• WHAT THIS TASK INVOLVES: Reproduce, exactly, the lines of the material below from the line containing "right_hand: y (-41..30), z" through the line containing "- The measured", with both end lines included and nothing else.

• SUPPLIED INFORMATION:
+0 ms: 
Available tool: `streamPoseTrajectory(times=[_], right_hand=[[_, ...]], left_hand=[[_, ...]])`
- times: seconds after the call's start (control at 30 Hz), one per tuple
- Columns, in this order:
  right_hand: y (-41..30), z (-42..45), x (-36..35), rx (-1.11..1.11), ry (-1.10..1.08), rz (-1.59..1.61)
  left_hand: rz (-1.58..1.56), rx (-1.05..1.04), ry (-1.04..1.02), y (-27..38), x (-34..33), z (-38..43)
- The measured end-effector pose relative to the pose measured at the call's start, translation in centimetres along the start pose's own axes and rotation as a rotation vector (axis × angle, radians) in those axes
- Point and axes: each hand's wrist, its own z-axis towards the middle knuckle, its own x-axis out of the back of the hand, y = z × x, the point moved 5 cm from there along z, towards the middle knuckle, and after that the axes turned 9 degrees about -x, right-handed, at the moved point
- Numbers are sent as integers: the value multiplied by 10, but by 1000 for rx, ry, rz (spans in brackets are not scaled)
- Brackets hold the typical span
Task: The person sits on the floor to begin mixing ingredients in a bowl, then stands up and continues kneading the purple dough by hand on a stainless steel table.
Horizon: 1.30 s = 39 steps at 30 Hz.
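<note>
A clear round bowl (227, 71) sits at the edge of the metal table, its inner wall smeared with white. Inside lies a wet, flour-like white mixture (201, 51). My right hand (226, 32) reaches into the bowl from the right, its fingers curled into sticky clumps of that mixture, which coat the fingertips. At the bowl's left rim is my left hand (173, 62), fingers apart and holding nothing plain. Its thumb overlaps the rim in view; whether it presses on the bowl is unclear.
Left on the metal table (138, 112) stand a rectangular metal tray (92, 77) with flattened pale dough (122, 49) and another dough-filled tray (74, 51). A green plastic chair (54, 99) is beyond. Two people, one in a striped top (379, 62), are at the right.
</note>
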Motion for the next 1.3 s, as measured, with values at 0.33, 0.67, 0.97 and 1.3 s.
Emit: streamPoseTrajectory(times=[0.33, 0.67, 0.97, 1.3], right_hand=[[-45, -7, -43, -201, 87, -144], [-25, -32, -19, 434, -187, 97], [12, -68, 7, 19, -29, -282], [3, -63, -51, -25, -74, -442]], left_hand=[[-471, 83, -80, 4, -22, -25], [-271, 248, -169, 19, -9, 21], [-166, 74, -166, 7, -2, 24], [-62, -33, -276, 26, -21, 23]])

• EXERCISE OUTPUT:
  right_hand: y (-41..30), z (-42..45), x (-36..35), rx (-1.11..1.11), ry (-1.10..1.08), rz (-1.59..1.61)
  left_hand: rz (-1.58..1.56), rx (-1.05..1.04), ry (-1.04..1.02), y (-27..38), x (-34..33), z (-38..43)
- The measured end-effector pose relative to the pose measured at the call's start, translation in centimetres along the start pose's own axes and rotation as a rotation vector (axis × angle, radians) in those axes

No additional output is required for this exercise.